Firenze, Chiostro di Santa Croce
26 settembre
Ospitato nella splendida cornice del chiostro di Santa Croce nel quadro della settima edizione di Genius Loci, il concerto della John Greaves Band ha riproposto il quesito sull’attualità del progressive, in particolar modo se rapportato alla fulgida stagione di creatività vissuta da questo genere negli anni Settanta, segnatamente in Inghilterra. Il bassista gallese si è presentato con un consolidato sestetto in buona parte formato da protagonisti della scena britannica: Annie Whitehead (trombone), Mel Collins (sax tenore e soprano, flauto), Jakko Jakszyk (chitarra e voce), Annie Barbazza (piano e voce), Régis Boulard (batteria).
I primi tre nomi richiamano immediatamente alla memoria importanti associazioni. Whitehead ha gravitato nel circuito jazzistico, collaborando tra gli altri con la Brotherhood of Breath di Chris McGregor e con Elton Dean, ma ha anche largamente contribuito ad alcuni lavori di Robert Wyatt, tra i quali «Shleep» e «Cuckooland». Mel Collins figura in alcuni album storici dei King Crimson: nell’ordine «In the Wake of Poseidon», «Lizard», «Islands» e «Red». Jakszyk ha fatto parte del gruppo capeggiato da Robert Fripp tra il 2013 e il 2021, dopo essere subentrato ad Adrian Belew. Vale anche la pena di aggiungere che la trentunenne piacentina Barbazza aveva stabilito una proficua collaborazione con Greg Lake prima della sua prematura scomparsa nel 2016, realizzando un progetto di rielaborazioni di brani di Emerson Lake & Palmer e King Crimson: «Moonchild», insieme al pianista Max Repetti e sotto la supervisione di Lake, già gravemente malato.

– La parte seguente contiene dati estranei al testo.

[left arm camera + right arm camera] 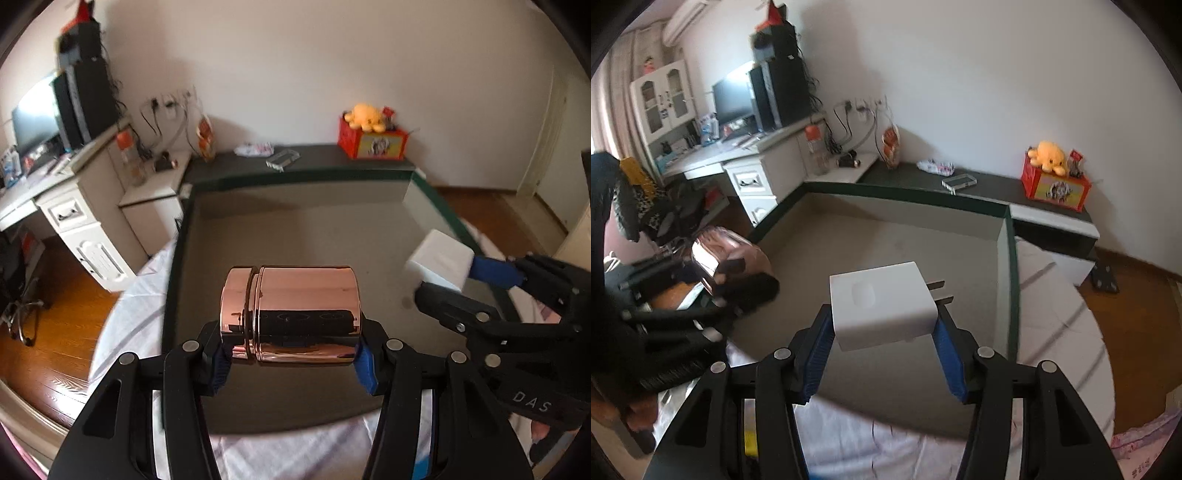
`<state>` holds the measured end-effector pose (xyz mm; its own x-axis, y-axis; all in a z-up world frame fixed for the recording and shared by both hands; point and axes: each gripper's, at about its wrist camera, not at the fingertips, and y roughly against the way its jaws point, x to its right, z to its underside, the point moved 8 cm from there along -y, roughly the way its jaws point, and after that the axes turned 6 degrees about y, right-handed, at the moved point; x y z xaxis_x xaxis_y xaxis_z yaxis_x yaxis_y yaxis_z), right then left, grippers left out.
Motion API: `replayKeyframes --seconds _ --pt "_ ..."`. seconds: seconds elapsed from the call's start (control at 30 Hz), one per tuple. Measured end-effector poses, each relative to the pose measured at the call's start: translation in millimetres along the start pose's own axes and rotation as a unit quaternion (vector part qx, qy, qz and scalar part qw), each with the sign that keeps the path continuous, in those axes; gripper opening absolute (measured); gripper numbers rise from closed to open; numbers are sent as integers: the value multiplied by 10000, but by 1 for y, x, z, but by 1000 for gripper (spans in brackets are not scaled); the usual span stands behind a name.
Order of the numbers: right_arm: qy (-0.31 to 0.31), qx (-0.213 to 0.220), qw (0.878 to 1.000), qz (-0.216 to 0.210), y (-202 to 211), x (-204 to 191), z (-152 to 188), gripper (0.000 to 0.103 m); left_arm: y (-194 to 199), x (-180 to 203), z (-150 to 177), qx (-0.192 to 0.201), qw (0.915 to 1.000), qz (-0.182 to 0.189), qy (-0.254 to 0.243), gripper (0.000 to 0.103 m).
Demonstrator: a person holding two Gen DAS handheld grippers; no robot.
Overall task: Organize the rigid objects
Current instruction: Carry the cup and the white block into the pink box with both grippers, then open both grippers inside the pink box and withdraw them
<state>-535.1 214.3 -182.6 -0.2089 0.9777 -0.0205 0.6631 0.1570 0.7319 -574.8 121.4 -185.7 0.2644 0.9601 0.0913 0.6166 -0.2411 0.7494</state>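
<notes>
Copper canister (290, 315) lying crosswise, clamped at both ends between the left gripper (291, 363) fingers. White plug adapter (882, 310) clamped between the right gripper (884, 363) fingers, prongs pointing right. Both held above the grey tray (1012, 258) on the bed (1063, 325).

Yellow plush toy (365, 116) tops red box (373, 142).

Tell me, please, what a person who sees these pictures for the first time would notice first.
First comes the shiny copper-coloured canister, lying sideways between the blue pads of the left gripper, above the wide grey tray. Next is the white charger block with two metal prongs, clamped in the right gripper over the same tray. Far back, a yellow plush toy sits on a red box by the wall.
</notes>
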Motion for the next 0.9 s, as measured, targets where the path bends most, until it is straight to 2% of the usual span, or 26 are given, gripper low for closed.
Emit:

Il concerto fiorentino ha evidenziato l’impronta del Greaves compositore e leader. Certamente lontano dalla tensione drammatica e dal multiforme approccio sperimentale degli Henry Cow, ma comunque autore di costruzioni articolate e a tratti armonicamente raffinate, peraltro alternate in alcuni frangenti a canzoni dalla trama più elementare e scontata. Prevale il lavoro di insieme di un gruppo coeso, in cui spiccano le doti vocali di una disinvolta Barbazza e i delicati impasti timbrici creati da sax (o flauto) e trombone. In alcuni passaggi Collins emerge al tenore con un fraseggio fluido, dotato di venature r&b e lontani echi jazzistici, come ad esempio in un convincente duetto con la chitarra di Jakszyk. Per parte sua, Whitehead elabora linee morbide e incisive, arricchendole di tanto in tanto con effetti growl ottenuti producendo multifonici.
Non mancano poi riferimenti o allusioni al passato. In Gloria Gloom – brano inciso da Wyatt con i Matching Mole su «Little Red Record» e poi ripreso anche dagli Henry Cow – Barbazza sostiene efficacemente Greaves nell’esecuzione della difficile parte vocale, irta di dissonanze e salti di registro. Jakszyk e la stessa Barbazza si alternano nel porgere il testo dell’eterea ed arcana Sea Song, brano d’apertura di «Rock Bottom» (pietra miliare della produzione di Wyatt), eseguito come bis davanti a un pubblico entusiasta assemblato sotto il palco, e concluso da un obbligato garbatamente disegnato dal trombone. Islands, dall’eponimo disco dei King Crimson, è affidato alla voce di Jakszyk, sostenuta da armonizzazioni pianistiche discrete e punteggiata da un flauto leggiadro, ricco di ornamentazioni e pennellate melodiche.
Quanto al resto, nello scheletro di un altro brano la chitarra sviluppa un arpeggio ipnotico ripreso dalla crimsoniana Frame by Frame. Infine, Greaves dedica all’amico Pip Pyle, batterista con il quale aveva suonato nei National Health, The Rotters’ Club Is Closing Down, titolo che allude (neanche tanto velatamente) a «The Rotters’ Club» degli Hatfield & The North, formazione nella quale Pyle – scomparso nel 2006 – aveva a lungo militato.
Tutti omaggi non pretestuosi, ma certamente sentiti come segni di appartenenza a un movimento. Il concerto, come tutti gli altri eventi in programma, è stato reso possibile dalla sinergia tra Associazione Controradio Club, Opera di Santa Croce e Controradio, in collaborazione con l’associazione culturale La Nottola di Minerva.